[[ TASK DATA, beginning ]]
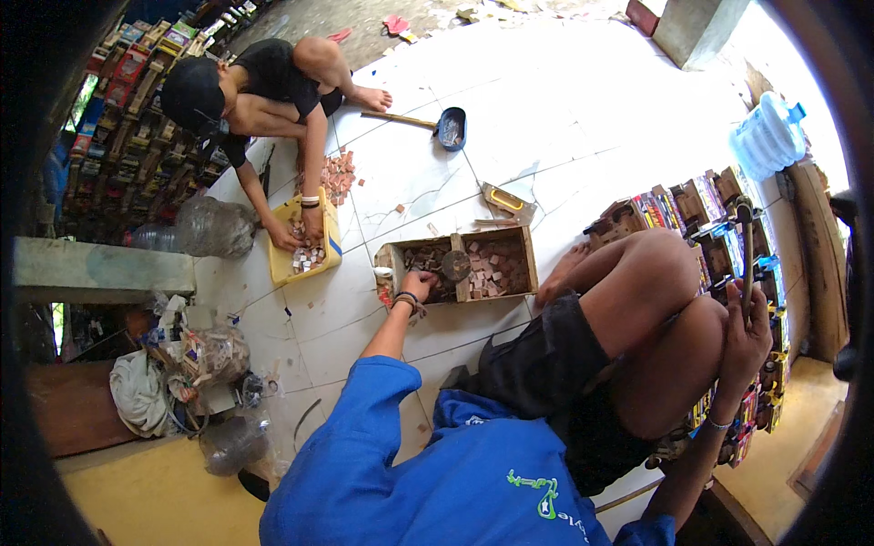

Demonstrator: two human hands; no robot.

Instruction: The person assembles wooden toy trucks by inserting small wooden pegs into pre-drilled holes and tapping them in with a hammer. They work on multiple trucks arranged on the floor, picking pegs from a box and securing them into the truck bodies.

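We note a bright blue sleeve (364, 400) with a green emblem, and black shorts (537, 364). The wooden box (523, 264) is pale brown; its small blocks (496, 268) are reddish-brown. The floor tiles (510, 127) are white with dark joints. The tray (330, 238) is yellow. The water jug (767, 135) is pale blue with a darker blue cap. The other person's shirt (269, 73) is black.
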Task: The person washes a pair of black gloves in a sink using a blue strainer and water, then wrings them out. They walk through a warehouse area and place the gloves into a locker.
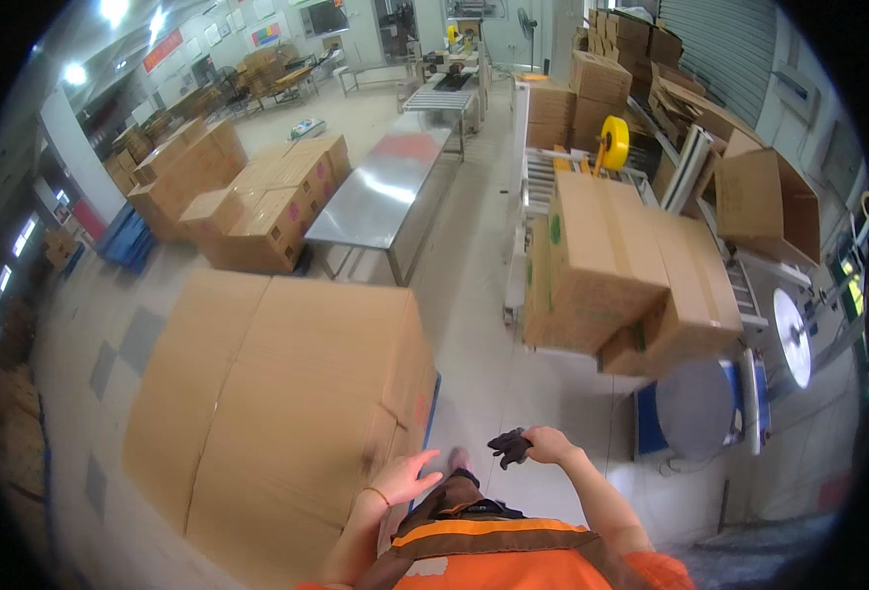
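Note:
My left hand [407, 477] hangs with fingers spread, empty, right beside the near corner of a big stack of flat brown cardboard sheets [277, 393]. My right hand [544, 444] is closed around a crumpled dark glove [511, 446], held out in front of my orange vest above the pale floor. A pile of sealed cardboard boxes [621, 270] stands ahead to the right, well out of reach of either hand.
A long steel table [385, 192] runs up the middle. Stacked cartons [257, 202] sit to its left. A roller conveyor [542, 177] with a yellow tape roll [614, 143] lies behind the boxes. A round wrapping turntable [695, 408] is at the right; floor lies between.

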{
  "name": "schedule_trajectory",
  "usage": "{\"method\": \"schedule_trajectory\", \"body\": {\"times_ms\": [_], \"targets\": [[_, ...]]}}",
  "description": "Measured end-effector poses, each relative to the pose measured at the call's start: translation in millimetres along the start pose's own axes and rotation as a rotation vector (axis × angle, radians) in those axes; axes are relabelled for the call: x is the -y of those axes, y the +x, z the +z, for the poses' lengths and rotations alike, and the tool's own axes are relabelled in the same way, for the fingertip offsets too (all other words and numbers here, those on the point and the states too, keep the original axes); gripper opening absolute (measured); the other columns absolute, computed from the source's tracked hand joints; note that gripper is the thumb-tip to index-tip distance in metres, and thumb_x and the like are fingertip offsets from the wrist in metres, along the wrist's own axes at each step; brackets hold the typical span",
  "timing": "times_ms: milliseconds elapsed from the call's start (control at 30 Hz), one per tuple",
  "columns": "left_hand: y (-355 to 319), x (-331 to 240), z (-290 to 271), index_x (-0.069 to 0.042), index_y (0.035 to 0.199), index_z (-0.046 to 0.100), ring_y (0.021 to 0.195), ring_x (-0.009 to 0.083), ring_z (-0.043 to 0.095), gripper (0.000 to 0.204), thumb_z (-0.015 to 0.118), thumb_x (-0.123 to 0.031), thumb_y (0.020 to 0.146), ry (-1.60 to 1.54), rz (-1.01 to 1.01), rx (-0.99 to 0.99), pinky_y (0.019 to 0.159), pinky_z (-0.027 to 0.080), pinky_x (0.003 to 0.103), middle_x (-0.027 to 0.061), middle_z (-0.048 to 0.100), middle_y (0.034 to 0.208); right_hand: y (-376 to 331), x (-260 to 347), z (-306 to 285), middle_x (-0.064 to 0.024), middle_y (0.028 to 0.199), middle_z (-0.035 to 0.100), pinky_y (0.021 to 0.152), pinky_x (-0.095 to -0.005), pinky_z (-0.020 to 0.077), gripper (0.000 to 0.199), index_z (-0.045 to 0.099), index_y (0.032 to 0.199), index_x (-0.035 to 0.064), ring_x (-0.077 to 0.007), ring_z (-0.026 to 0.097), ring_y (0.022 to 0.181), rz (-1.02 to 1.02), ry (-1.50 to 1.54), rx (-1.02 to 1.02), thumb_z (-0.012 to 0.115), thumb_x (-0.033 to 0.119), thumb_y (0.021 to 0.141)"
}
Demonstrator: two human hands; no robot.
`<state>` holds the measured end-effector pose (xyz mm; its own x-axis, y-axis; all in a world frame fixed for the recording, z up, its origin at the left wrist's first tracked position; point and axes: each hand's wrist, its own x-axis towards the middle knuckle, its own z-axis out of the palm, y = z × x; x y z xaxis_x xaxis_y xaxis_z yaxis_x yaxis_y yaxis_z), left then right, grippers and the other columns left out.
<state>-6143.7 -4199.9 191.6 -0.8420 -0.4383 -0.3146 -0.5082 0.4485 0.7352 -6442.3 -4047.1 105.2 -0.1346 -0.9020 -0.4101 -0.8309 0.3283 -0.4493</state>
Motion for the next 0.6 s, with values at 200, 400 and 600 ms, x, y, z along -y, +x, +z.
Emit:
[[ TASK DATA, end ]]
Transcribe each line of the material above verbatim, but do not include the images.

Demonstrator: two human hands; no robot.

Instruction: The person assembles wooden toy trucks by inserting small wooden pegs into pre-drilled holes and tapping them in with a hammer. They work on multiple trucks arranged on the floor, picking pegs from a box and securing them into the truck bodies.

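We note a bright blue sleeve (364, 400) with a green emblem, and black shorts (537, 364). The wooden box (523, 264) is pale brown; its small blocks (496, 268) are reddish-brown. The floor tiles (510, 127) are white with dark joints. The tray (330, 238) is yellow. The water jug (767, 135) is pale blue with a darker blue cap. The other person's shirt (269, 73) is black.
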Task: The person washes a pair of black gloves in a sink using a blue strainer and water, then wrings them out. They walk through a warehouse area and place the gloves into a locker.
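Note:
My left hand [407, 477] hangs with fingers spread, empty, right beside the near corner of a big stack of flat brown cardboard sheets [277, 393]. My right hand [544, 444] is closed around a crumpled dark glove [511, 446], held out in front of my orange vest above the pale floor. A pile of sealed cardboard boxes [621, 270] stands ahead to the right, well out of reach of either hand.
A long steel table [385, 192] runs up the middle. Stacked cartons [257, 202] sit to its left. A roller conveyor [542, 177] with a yellow tape roll [614, 143] lies behind the boxes. A round wrapping turntable [695, 408] is at the right; floor lies between.
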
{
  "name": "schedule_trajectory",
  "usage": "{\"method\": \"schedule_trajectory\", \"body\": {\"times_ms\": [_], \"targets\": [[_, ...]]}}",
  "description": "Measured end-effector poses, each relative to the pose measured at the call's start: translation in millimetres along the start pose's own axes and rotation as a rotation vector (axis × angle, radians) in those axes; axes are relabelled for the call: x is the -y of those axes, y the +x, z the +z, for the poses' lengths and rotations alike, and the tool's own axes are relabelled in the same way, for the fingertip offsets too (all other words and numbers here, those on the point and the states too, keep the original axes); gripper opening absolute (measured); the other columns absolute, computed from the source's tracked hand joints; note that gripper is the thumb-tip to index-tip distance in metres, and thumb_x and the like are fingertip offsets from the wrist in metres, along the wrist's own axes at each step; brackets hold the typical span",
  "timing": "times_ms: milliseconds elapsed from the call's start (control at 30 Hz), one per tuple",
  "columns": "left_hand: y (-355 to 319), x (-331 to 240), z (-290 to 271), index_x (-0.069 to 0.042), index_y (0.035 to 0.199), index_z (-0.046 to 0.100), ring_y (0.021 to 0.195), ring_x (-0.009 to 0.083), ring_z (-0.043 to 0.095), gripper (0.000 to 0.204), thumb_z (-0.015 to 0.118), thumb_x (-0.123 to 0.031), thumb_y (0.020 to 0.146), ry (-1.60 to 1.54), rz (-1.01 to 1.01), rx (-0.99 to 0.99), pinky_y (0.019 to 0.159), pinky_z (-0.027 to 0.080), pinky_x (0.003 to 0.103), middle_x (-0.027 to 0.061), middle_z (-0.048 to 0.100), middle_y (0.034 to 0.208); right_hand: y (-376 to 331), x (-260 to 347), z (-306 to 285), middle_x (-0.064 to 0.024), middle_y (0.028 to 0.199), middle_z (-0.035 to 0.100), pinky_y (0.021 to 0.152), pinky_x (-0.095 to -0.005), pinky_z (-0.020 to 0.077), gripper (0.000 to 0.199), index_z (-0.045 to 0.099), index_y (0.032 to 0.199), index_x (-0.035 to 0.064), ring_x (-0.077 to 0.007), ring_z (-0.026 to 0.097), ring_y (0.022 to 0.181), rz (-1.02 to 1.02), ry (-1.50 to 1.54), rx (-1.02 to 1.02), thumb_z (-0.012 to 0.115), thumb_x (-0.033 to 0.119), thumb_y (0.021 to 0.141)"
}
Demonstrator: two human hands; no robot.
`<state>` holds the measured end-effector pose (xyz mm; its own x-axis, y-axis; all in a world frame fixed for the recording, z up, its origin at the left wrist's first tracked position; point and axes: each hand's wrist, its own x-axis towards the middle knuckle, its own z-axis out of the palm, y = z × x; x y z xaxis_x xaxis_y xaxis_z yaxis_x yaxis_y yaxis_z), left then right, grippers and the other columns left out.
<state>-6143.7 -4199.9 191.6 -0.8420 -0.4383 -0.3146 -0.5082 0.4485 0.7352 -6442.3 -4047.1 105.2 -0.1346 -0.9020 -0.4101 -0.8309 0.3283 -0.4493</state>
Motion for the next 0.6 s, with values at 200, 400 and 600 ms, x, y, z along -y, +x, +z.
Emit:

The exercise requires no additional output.